YOUR TASK:
Word for word, restate every line of the material.

EXERCISE DATA:
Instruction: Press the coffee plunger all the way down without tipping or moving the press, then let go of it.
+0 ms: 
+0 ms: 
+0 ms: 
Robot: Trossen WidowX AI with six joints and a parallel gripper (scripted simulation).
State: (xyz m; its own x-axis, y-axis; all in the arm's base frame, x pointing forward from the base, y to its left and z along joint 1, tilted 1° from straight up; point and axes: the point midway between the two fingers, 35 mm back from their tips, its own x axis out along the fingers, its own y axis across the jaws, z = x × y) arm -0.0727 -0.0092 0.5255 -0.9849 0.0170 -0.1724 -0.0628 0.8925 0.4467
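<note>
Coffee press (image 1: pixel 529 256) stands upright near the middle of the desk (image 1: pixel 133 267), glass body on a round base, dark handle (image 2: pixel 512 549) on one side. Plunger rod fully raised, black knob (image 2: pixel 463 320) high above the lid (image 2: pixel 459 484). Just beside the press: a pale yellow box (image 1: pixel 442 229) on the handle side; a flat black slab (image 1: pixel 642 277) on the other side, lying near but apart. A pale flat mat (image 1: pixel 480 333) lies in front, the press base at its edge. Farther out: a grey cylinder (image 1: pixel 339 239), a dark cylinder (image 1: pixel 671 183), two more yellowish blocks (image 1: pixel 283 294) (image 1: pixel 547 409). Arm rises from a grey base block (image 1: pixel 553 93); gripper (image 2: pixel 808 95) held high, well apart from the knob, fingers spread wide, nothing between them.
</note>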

TASK SOLUTION:
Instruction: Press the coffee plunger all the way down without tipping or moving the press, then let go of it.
+0 ms: 
+0 ms: 
+0 ms: 
Robot: Trossen WidowX AI with six joints and a parallel gripper (scripted simulation).
State: (xyz m; its own x-axis, y-axis; all in the arm's base frame, x pointing forward from the base, y to its left and z along joint 1, tilted 1° from straight up; point and axes: the point midway between the two fingers, 35 mm back from their tips, its own x axis out along the fingers, its own y axis across the jaws, z = x × y) arm -0.0727 -0.0092 0.5255 -0.9849 0.0170 -0.1724 -0.0628 0.8925 0.4467
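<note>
Coffee press (image 1: pixel 529 256) stands upright near the middle of the desk (image 1: pixel 133 267), glass body on a round base, dark handle (image 2: pixel 512 549) on one side. Plunger rod fully raised, black knob (image 2: pixel 463 320) high above the lid (image 2: pixel 459 484). Just beside the press: a pale yellow box (image 1: pixel 442 229) on the handle side; a flat black slab (image 1: pixel 642 277) on the other side, lying near but apart. A pale flat mat (image 1: pixel 480 333) lies in front, the press base at its edge. Farther out: a grey cylinder (image 1: pixel 339 239), a dark cylinder (image 1: pixel 671 183), two more yellowish blocks (image 1: pixel 283 294) (image 1: pixel 547 409). Arm rises from a grey base block (image 1: pixel 553 93); gripper (image 2: pixel 808 95) held high, well apart from the knob, fingers spread wide, nothing between them.
</note>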

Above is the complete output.